◆ **About this exercise**
Look below for the line that has "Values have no"; output exactly from it through the line that has "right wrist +", and leave the pictures out.
(Data provided begins)
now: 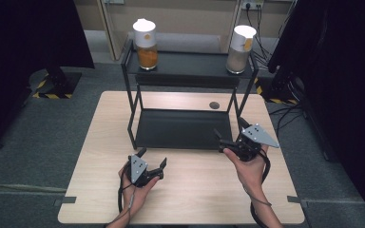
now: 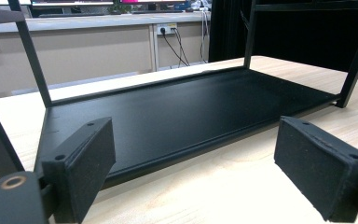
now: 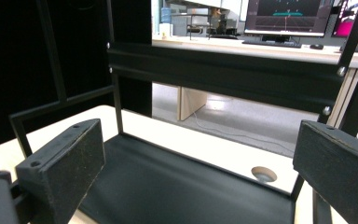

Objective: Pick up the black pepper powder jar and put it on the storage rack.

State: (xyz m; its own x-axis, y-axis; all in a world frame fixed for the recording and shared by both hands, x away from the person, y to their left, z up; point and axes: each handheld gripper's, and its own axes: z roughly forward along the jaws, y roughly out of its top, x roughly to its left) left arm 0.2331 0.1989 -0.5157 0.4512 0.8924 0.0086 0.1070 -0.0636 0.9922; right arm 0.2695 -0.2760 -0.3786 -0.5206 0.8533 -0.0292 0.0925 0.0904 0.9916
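Both grippers, left gripper [image 1: 153, 164] and right gripper [image 1: 228, 134], gaped wide and empty at lower centre, just before the black rack [image 1: 183, 128] on the desk [image 1: 100, 156]. We judged nothing begun: two jars, orange jar [image 1: 146, 43] and pale jar [image 1: 240, 48], stood at the frame's top, seen from the high view alone.

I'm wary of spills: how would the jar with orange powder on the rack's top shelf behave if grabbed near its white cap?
The jar with orange powder looks tall and narrow, so it is probably apt to tip. It appears roughly half full, so likely bottom-heavy. Its clear wall may be slippery and breakable.
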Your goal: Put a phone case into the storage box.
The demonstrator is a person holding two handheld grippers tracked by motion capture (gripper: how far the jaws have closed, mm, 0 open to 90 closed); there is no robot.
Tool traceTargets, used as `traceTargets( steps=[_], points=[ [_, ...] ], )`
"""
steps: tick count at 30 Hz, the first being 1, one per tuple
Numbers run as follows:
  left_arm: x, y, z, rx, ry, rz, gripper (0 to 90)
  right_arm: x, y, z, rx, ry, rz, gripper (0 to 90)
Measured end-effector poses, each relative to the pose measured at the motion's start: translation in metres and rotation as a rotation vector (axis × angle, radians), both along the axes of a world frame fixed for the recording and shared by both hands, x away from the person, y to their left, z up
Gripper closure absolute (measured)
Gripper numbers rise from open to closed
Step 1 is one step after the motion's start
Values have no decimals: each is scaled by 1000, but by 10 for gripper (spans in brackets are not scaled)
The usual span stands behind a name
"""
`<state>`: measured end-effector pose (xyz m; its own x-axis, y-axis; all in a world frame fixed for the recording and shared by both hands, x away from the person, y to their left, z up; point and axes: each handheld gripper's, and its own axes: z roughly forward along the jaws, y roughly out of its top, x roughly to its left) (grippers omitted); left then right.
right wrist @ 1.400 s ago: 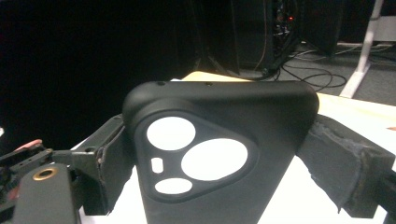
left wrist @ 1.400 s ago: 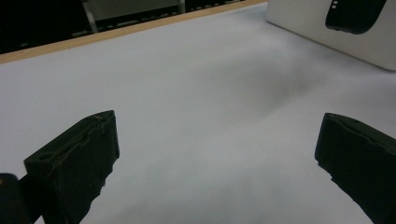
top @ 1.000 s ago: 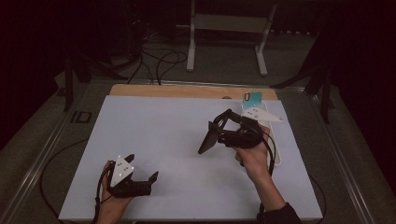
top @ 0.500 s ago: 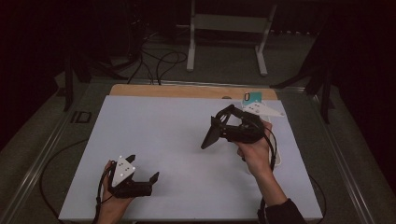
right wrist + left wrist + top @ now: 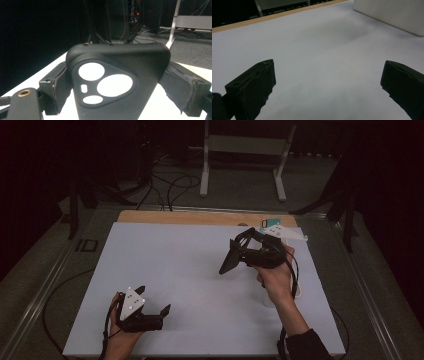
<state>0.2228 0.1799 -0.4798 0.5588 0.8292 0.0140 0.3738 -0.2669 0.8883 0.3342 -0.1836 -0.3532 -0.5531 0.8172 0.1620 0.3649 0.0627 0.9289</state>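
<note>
We saw black phone case (image 5: 117,82) clamped between jaws of right gripper (image 5: 245,252), held up above right half of white table (image 5: 200,270), camera cutouts facing gripper's camera. In high view case (image 5: 229,261) tilted down-left. We noted left gripper (image 5: 150,307) low at table's near left corner, jaws wide apart, nothing between. White box (image 5: 392,15) lay beyond it. Teal item (image 5: 271,223) sat at far right edge.

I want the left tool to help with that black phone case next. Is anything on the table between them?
Nothing visible. In the high view, bare white table lies between the open left tool and the phone case, which the right tool holds above the table.
</note>
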Motion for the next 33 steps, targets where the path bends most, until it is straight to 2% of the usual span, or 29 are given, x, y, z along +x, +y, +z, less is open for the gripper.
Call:
traceTargets(
  steps=[33],
  points=[
    [0, -1, -1, -3, 1, 1, 3, 23, -9, 4, -17, 3, -64, 145]
  ],
)
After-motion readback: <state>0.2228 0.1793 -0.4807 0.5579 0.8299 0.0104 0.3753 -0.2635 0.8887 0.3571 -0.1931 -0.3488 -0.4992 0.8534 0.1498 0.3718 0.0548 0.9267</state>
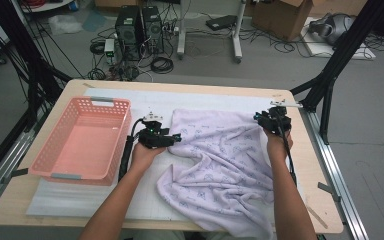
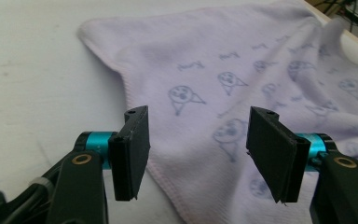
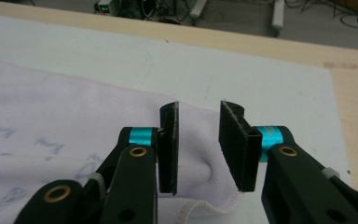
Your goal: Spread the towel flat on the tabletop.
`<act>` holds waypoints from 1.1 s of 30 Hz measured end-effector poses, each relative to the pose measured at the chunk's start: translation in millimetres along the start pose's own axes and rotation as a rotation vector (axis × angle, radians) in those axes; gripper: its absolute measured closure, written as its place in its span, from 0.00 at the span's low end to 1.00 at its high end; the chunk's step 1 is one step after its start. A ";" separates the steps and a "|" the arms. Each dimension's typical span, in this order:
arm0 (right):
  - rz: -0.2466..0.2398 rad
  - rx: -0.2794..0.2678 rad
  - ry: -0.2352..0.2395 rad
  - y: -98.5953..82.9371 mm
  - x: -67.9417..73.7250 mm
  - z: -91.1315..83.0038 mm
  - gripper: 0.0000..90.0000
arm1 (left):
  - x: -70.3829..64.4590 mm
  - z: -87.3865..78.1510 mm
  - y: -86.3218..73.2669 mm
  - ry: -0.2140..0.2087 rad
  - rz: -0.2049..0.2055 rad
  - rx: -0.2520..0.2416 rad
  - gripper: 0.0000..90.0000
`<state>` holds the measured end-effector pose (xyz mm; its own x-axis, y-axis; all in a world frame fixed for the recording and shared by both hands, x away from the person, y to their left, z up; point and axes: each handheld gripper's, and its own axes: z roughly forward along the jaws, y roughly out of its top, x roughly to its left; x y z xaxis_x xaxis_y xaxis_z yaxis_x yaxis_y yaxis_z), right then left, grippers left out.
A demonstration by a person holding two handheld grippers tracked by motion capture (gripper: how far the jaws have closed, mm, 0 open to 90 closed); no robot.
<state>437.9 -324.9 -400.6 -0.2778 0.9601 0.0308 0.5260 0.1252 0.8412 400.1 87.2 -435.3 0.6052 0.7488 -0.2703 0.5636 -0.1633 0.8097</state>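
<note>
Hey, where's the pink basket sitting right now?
In the high view the pink basket stands on the table's left side, just left of the left gripper and apart from the lilac towel.

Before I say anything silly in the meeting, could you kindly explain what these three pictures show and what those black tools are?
Gladly. No robot arm is here: a person at a table holds a two-jaw tool in each hand. The high view looks down on the table; the left gripper and right gripper sit at either side of a lilac printed towel, which lies rumpled on a white mat. A pink basket stands to the left with nothing in it. The other two pictures come from small cameras riding on the tools, each looking along its own black jaws. In the left gripper view the jaws stand wide apart over the towel's edge. In the right gripper view they stand apart around a raised fold at a corner. Nothing is held yet.
</note>
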 end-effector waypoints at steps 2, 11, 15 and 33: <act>0.000 -0.017 0.026 2.1 1.2 -9.8 0.71 | -4.6 -0.4 -1.5 -0.020 0.008 0.012 0.42; -0.063 -0.008 0.104 -12.1 10.3 -39.3 0.70 | -37.6 5.5 -3.3 -0.097 0.108 0.061 0.42; -0.079 0.024 0.132 -18.7 14.5 -45.8 0.68 | -47.0 18.0 -7.0 -0.091 0.135 0.100 0.42; -0.109 0.048 0.185 -37.6 23.1 -49.8 0.67 | -10.0 22.1 8.4 0.289 0.172 0.033 0.96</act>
<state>371.6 -319.8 -404.5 -0.4751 0.8788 0.0434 0.5216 0.2415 0.8183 411.2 64.2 -437.3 0.5116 0.8586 0.0314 0.4879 -0.3204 0.8120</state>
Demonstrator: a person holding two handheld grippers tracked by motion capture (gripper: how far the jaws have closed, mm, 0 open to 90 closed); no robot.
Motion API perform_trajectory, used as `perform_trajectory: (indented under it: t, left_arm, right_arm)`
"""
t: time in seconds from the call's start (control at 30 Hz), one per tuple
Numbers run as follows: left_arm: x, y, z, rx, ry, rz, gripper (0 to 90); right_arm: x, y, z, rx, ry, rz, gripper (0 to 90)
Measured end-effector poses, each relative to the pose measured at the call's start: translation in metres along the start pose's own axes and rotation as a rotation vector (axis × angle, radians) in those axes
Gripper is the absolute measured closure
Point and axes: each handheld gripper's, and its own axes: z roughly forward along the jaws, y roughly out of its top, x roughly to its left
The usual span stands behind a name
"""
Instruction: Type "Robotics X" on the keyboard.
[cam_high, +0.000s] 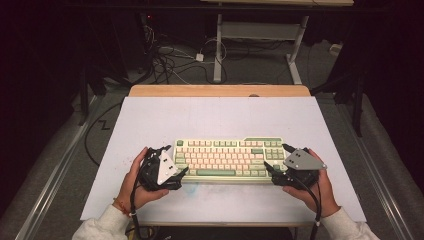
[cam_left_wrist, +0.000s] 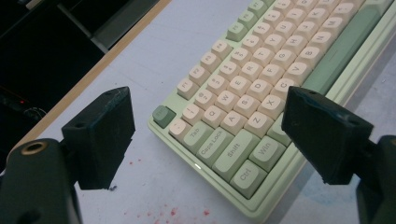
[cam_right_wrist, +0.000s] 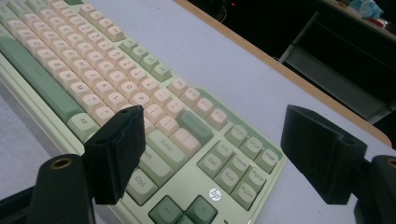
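We see the white rectangular table top (cam_high: 220, 117) evenly and brightly lit from above in the high view, while the floor and the room past its far edge sink into near black. The pale green and cream plastic keyboard (cam_high: 227, 159) casts hardly any shadow. In both gripper views the near black jaws are soft and dim, the keycaps sharper, the far edge blurred.

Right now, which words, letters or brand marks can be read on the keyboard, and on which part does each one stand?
"hp": round logo on the keyboard case, by the arrow keys.
"Tab", "Caps Lock", "Shift", "Ctrl", "Win": green keys at its left end.
"Q", "W", "E", "A", "Z", "X": cream keys beside them.
"Enter", "Del", "End", "Home", "PgDn": right-end keys.
Other legends: too blurred.
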Motion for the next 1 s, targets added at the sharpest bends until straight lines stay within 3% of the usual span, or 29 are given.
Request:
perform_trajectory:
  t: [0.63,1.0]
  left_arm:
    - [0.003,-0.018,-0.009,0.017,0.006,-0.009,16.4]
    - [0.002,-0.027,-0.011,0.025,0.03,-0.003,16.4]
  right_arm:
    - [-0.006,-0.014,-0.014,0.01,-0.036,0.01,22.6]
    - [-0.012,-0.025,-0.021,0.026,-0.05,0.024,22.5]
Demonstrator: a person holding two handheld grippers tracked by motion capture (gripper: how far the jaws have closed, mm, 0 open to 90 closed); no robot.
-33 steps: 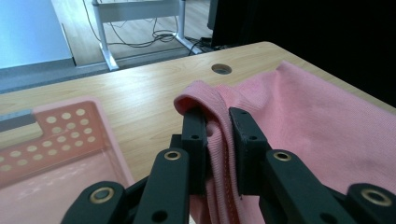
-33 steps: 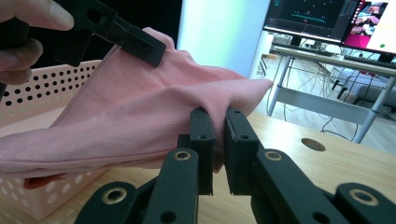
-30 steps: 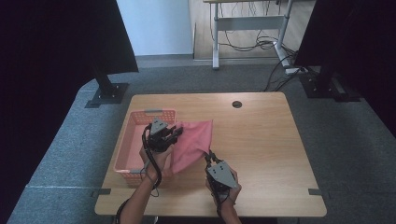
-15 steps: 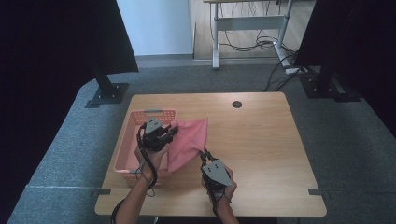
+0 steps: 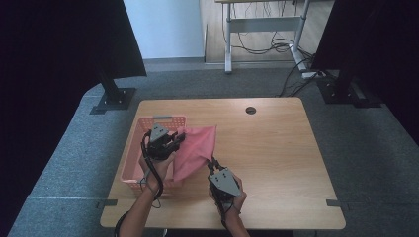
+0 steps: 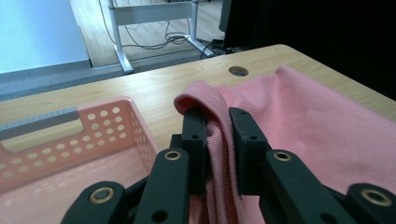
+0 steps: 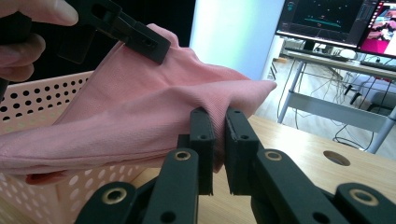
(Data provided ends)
◆ **Written response**
Values have no decimals: each is scaled by 1000, but by 10 for gripper (spans in brackets are not scaled)
The usual span stands behind a name
"""
`<state>`: measured end-effector pose (xyz m; its own x-axis, y-axis; all in a world frame fixed for the recording and shared by both hands, x away from the person, y to their left, z up; point and axes: each handheld gripper's, and its own axes: z roughly forward along the jaws, y roughly out of its top, x roughly to its left) (grippers omitted); left then right.
right wrist @ 1.400 s ago: 
left wrist @ 1.400 s ago: 
top @ 1.000 s ago: 
top @ 0.500 s ago: 
right wrist + left wrist + top @ now: 

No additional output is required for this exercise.